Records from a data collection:
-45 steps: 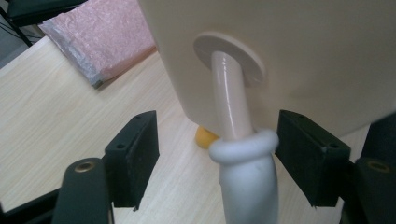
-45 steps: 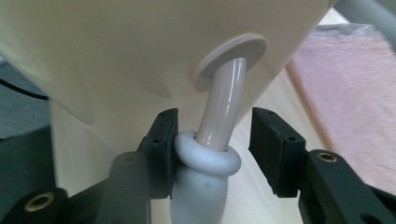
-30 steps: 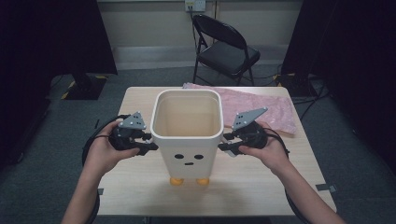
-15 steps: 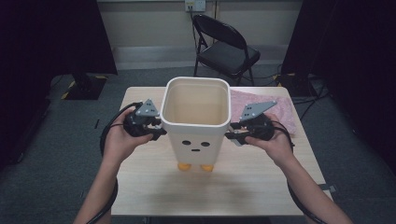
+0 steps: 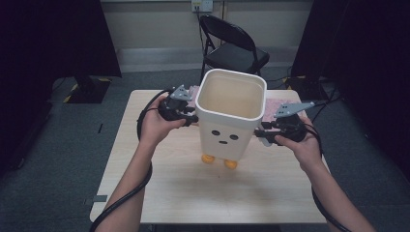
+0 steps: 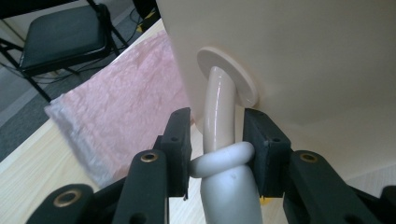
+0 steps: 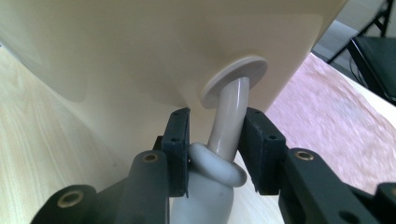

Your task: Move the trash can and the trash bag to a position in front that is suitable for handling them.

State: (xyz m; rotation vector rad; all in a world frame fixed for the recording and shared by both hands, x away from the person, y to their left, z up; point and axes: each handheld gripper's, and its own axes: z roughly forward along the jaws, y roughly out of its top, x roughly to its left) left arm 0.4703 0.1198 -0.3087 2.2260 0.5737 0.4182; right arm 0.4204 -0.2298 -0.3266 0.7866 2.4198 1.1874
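Clamped on each side handle, left hand-held gripper point(image 6: 217, 140) and right hand-held gripper point(image 7: 212, 147) carrying the cream bin point(image 5: 231, 113) above the table point(image 5: 183, 193); risks slipping off a rounded handle knot and tipping.

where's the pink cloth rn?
High view: the pink cloth lies flat on the table's far right part, behind the cream bin, mostly hidden by it, in front of the black folding chair.

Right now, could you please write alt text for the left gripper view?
The left gripper clamps the knotted white side handle of a cream bin. A pink padded mailer lies on the wooden table beyond.
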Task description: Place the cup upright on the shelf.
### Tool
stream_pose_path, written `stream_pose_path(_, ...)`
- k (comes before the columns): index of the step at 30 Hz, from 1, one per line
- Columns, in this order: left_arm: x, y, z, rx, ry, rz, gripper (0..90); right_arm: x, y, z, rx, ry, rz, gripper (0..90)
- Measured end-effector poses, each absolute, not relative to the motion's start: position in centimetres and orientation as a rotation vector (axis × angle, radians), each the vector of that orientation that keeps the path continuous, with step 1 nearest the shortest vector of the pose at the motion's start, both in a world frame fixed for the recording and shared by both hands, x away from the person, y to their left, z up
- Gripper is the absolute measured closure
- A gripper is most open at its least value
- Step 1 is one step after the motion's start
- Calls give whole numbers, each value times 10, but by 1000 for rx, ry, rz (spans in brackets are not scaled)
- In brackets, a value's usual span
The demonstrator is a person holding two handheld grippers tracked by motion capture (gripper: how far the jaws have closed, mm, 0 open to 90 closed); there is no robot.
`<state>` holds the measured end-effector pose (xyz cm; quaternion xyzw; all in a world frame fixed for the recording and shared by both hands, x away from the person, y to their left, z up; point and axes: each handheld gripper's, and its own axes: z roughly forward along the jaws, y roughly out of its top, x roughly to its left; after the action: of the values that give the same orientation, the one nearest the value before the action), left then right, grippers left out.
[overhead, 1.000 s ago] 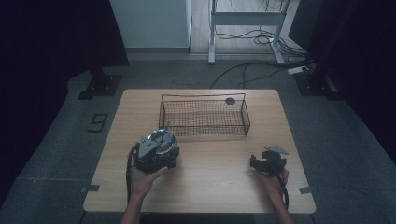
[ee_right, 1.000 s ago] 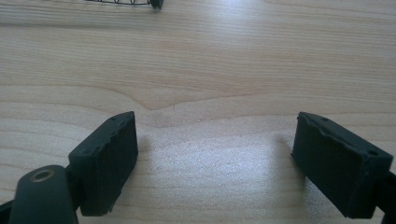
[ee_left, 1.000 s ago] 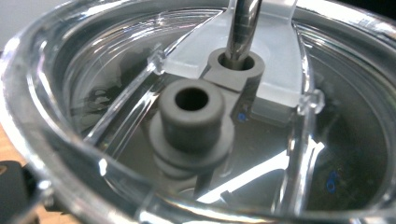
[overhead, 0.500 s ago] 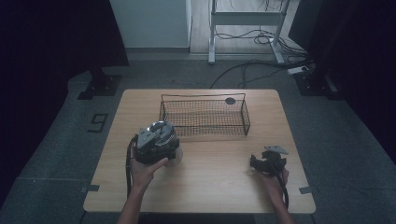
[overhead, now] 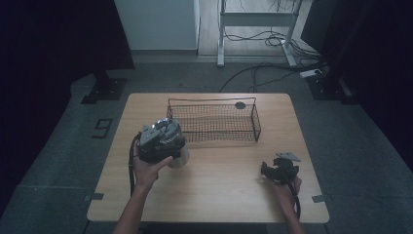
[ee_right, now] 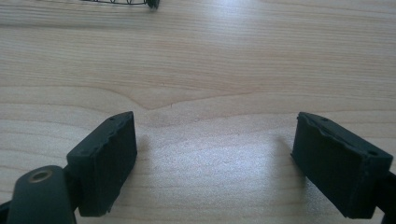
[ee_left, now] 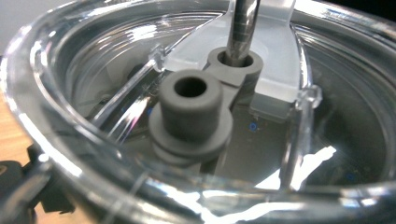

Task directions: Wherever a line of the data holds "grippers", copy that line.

Solution:
The demonstrator is a person holding two handheld grippers tracked by motion capture (gripper: how far the jaws have closed, mm, 0 open to 90 closed); there is no robot.
`<state>` holds the measured end-effector pose (xyz cm; quaternion xyzw; all in a world frame fixed for the recording and shared by both hands, x away from the person, y to their left, z up; point and axes: each handheld gripper's, and its own axes: z roughly forward along the jaws, y roughly out of its top, x roughly to its left; after the action: of the values that give the same orientation, the one nearest the value before the action), left then right, grippers left out.

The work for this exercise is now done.